* [Problem] Going through the data below, please show each line containing the string "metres".

* [Dataset excerpt]
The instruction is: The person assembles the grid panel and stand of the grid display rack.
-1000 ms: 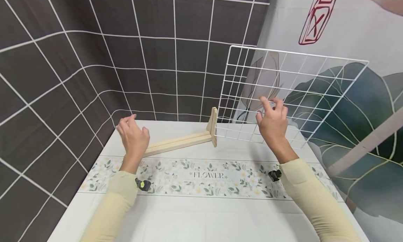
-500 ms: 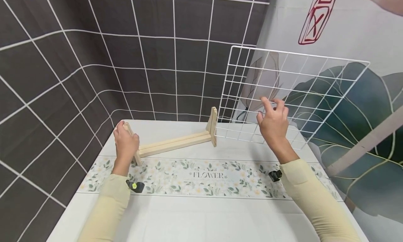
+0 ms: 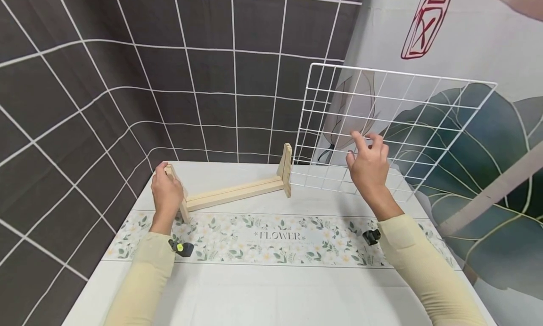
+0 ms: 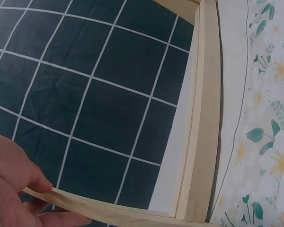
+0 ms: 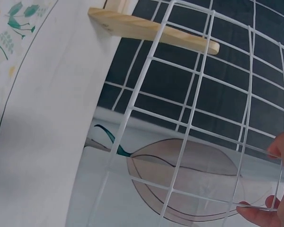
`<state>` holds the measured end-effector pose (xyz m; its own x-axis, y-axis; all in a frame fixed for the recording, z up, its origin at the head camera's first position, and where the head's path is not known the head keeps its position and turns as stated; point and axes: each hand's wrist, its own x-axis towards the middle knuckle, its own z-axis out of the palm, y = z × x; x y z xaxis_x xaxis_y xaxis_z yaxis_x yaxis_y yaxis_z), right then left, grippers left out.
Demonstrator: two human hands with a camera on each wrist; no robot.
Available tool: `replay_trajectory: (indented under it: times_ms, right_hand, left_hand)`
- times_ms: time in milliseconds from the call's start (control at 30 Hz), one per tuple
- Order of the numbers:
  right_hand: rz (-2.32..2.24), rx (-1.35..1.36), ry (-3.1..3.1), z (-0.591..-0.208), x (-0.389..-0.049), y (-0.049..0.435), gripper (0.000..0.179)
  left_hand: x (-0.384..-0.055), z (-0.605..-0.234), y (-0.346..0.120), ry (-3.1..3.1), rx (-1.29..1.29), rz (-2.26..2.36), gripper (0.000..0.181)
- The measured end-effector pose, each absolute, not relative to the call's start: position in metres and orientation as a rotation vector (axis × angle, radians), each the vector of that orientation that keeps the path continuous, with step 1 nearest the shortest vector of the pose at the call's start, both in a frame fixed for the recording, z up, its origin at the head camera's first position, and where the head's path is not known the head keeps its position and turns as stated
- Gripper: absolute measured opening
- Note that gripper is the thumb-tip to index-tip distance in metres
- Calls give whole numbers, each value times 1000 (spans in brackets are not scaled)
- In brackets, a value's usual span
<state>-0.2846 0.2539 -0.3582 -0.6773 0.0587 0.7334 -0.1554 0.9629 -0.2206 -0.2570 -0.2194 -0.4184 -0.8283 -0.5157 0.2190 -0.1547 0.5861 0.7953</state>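
Note:
A pale wooden stand, made of a long base bar with an upright end piece at each end, lies slantwise on the table. At its left end piece is my left hand, gripping it. In the left wrist view the thumb and fingers pinch the wooden piece from both sides. A white wire grid panel stands tilted at the back right, its left edge close by the stand's right end piece. My right hand holds the panel by its wires, fingertips curled round them.
The white table carries a floral runner strip with the word FLOWER. Behind it hangs a dark cloth with a white grid, and a white cloth with leaf prints is at the right.
My left hand has moved left from over the bar to the stand's left end piece and taken hold of it. The right hand and grid panel stay about where they were.

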Motion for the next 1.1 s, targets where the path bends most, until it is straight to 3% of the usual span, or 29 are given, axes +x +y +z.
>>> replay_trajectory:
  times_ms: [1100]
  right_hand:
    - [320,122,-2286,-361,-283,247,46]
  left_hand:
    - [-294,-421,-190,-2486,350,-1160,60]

* [Final answer]
- The measured end-effector pose, each absolute, not relative to the call's start: position in metres and orientation as a rotation vector (axis × angle, radians), each the vector of that orientation that keeps the path continuous, with step 1 nearest the shortest vector of the pose at the call's start, both in a frame fixed for the recording, z up, its origin at the head camera's first position, and where the head's path is not known the head keeps its position and turns as stated
- Note that gripper is the thumb-tip to index-tip distance in metres

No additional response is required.